===== GIVEN DATA

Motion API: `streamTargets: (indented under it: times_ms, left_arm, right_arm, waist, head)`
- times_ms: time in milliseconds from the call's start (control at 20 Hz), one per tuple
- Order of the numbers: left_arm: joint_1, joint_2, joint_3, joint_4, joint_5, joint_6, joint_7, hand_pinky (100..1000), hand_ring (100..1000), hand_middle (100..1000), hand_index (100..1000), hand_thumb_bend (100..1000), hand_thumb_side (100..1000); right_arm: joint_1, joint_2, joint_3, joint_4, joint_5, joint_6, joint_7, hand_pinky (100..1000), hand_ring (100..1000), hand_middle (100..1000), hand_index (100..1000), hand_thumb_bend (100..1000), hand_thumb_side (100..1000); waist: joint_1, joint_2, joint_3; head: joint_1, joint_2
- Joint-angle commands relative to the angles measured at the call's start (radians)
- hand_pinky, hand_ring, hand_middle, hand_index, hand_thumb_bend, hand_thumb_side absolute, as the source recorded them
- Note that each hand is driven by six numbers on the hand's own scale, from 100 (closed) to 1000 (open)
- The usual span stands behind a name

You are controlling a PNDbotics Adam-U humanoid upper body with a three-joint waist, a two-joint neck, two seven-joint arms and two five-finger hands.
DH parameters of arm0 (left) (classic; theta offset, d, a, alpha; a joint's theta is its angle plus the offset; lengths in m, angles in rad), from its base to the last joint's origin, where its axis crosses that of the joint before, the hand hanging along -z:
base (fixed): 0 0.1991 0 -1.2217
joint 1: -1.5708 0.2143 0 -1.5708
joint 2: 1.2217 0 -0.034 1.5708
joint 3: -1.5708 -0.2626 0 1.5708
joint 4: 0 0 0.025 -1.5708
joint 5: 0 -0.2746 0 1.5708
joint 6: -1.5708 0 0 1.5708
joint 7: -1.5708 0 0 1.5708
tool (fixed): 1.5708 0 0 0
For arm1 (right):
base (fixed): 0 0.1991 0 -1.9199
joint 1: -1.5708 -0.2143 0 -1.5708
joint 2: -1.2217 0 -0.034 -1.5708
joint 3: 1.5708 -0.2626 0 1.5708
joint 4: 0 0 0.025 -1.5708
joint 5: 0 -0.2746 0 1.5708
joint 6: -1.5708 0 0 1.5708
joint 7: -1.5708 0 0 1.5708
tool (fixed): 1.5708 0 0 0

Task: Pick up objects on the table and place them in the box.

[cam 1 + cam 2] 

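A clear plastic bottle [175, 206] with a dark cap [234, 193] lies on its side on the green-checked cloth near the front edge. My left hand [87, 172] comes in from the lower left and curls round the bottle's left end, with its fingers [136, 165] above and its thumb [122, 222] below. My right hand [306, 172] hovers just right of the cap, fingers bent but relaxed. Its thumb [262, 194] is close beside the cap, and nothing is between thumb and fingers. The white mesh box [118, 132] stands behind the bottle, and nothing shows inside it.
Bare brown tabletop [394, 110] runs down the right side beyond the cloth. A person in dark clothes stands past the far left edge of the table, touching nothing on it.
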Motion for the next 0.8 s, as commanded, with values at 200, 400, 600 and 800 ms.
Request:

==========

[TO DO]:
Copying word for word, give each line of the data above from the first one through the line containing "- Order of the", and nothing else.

[EXERCISE RESULT]:
Motion API: `streamTargets: (indented under it: times_ms, left_arm, right_arm, waist, head)`
- times_ms: time in milliseconds from the call's start (control at 20 Hz), one per tuple
- Order of the numbers: left_arm: joint_1, joint_2, joint_3, joint_4, joint_5, joint_6, joint_7, hand_pinky (100..1000), hand_ring (100..1000), hand_middle (100..1000), hand_index (100..1000), hand_thumb_bend (100..1000), hand_thumb_side (100..1000); right_arm: joint_1, joint_2, joint_3, joint_4, joint_5, joint_6, joint_7, hand_pinky (100..1000), hand_ring (100..1000), hand_middle (100..1000), hand_index (100..1000), hand_thumb_bend (100..1000), hand_thumb_side (100..1000); waist: joint_1, joint_2, joint_3; head: joint_1, joint_2

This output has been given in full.